大阪府豊中市でBTS型物流施設「プロロジスパーク豊中」が竣工 ラストマイル配送拠点として利用
プロロジスは、大阪府豊中市において物流施設「プロロジスパーク豊中」が竣工したと発表した。

開発地は、大阪国際空港(伊丹空港)から約1kmに位置し、阪神高速道路「豊中IC」から約7分、「大阪空港IC」から約6分と、交通アクセスに優れた立地である。豊中市全域へ約20分で到達可能なほか、大阪・兵庫の主要地域へのアクセス性にも優れる希少な立地であるとのことだ。
同施設は、約4,500平方メートルの敷地に、地上4階建て、延床面積約11,800平方メートルのヤマト運輸のBTS型物流施設として開発されたという。ラストマイル配送拠点として利用されることから、多数の小型配送車両が施設内に同時着車するため、スロープで各階へアクセス可能な仕様となっている。
1階事務所エリアには、荷物の発送や受取が可能な受付を整備。来客動線と分けられた1階倉庫は、大型車両での作業を想定し、ドックレベラー2基を備えた高床式バースでスムーズな荷下ろし・積み込みをサポートするという。
また、2階から4階倉庫は、低床になっており、倉庫内への小型配送車両の全面乗り入れが可能。多数のEV(電気自動車)に対応するため、各階には合計約80台分のEVチャージャーが整備される予定だとしている。

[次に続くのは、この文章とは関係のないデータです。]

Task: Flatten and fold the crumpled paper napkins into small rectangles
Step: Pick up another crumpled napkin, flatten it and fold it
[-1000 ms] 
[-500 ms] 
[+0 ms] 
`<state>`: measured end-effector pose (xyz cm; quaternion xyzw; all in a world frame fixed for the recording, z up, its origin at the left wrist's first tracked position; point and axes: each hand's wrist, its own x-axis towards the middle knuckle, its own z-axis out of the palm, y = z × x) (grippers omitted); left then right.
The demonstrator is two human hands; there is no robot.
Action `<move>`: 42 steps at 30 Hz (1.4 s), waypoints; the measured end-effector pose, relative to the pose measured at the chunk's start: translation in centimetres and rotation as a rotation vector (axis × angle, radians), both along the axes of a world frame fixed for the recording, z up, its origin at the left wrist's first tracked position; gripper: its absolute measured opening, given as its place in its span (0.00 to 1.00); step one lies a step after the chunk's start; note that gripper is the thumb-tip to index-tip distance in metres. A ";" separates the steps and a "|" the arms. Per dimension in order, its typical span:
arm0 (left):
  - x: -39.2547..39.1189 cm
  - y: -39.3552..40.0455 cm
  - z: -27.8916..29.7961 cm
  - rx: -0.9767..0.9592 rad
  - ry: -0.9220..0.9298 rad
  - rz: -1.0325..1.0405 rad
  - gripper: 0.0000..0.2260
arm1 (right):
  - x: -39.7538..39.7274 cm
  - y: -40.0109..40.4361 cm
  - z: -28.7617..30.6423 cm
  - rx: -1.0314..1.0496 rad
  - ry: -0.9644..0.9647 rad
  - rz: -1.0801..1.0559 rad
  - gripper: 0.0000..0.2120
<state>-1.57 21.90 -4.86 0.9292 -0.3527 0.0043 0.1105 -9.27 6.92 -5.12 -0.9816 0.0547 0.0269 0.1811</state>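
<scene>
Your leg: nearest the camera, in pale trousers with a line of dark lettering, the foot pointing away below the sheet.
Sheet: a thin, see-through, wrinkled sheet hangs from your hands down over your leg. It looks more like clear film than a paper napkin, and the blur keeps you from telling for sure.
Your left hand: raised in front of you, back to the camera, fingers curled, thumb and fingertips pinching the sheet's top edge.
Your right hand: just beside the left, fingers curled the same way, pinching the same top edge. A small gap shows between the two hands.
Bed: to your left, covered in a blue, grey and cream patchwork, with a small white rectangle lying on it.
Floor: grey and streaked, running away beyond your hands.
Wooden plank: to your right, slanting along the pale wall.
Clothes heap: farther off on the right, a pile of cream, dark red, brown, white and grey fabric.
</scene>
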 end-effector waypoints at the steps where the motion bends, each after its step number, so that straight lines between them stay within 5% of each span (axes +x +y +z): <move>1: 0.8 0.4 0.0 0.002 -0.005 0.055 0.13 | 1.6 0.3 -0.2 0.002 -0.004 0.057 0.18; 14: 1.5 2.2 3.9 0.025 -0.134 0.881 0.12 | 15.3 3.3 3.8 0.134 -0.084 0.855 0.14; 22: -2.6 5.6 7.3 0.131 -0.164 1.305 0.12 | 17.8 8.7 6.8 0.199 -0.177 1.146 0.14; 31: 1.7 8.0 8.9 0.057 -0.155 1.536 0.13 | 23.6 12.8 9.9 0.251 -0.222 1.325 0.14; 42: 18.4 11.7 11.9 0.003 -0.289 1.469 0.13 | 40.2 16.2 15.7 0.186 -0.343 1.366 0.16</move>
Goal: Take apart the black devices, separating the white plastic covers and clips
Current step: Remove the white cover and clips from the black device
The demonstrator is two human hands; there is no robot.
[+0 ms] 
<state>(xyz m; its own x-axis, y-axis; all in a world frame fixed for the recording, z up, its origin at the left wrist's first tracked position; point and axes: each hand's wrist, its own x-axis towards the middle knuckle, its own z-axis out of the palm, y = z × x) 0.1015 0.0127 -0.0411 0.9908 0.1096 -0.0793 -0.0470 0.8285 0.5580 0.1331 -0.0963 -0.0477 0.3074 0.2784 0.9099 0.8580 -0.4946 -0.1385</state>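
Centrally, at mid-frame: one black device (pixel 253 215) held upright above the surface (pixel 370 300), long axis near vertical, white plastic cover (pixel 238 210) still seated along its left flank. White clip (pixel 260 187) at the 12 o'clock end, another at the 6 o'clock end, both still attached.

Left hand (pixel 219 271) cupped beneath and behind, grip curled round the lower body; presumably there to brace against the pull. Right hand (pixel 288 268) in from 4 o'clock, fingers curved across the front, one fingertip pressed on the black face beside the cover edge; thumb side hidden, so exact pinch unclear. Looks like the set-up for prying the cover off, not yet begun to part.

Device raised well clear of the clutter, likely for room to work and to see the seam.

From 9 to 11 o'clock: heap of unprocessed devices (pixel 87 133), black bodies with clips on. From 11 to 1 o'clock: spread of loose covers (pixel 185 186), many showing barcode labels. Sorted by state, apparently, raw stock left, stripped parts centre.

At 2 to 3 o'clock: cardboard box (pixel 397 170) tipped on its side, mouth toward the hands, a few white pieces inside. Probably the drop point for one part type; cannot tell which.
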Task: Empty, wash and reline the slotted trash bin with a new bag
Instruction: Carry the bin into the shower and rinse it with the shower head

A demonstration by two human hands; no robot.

建物計画にあたっては、近隣に配慮し、窓や換気口を必要最小限にし、さらにスロープを完全に屋内化することで、車両の走行音や内部の作業音が漏れにくい計画となっている。
プロロジスでは、GHG(温室効果ガス)削減のための社内ガイドラインを設けており、同施設開発にあたっても電炉材(※1)や高炉セメントB種(※2)を採用。約770tのGHGを削減し、環境負荷軽減に取り組んでいるとのことだ。
■施設概要
名称:プロロジスパーク豊中
開発地:大阪府豊中市走井2丁目78-13(地番)
敷地面積:4,575.38平方メートル(約1,384.05坪)
延床面積:11,851.01平方メートル(約3,584.93坪)
構造:地上4階建て、鉄骨造
着工:2024年11月
竣工:2026年3月
(※1)使用済みの鉄スクラップを電気炉で溶かして再生した鋼材で、従来の鋼材に比べてCO2排出量を抑えられる環境配慮型の建材。
(※2)高炉セメントB種:一般的なセメントに製鉄工程で生まれる副産物「高炉スラグ」を30〜60%混合した環境配慮型のセメント。従来のセメントと比べてCO2排出量を約40%削減できるほか、耐久性に優れ、長期的に強度が高まる特長がある。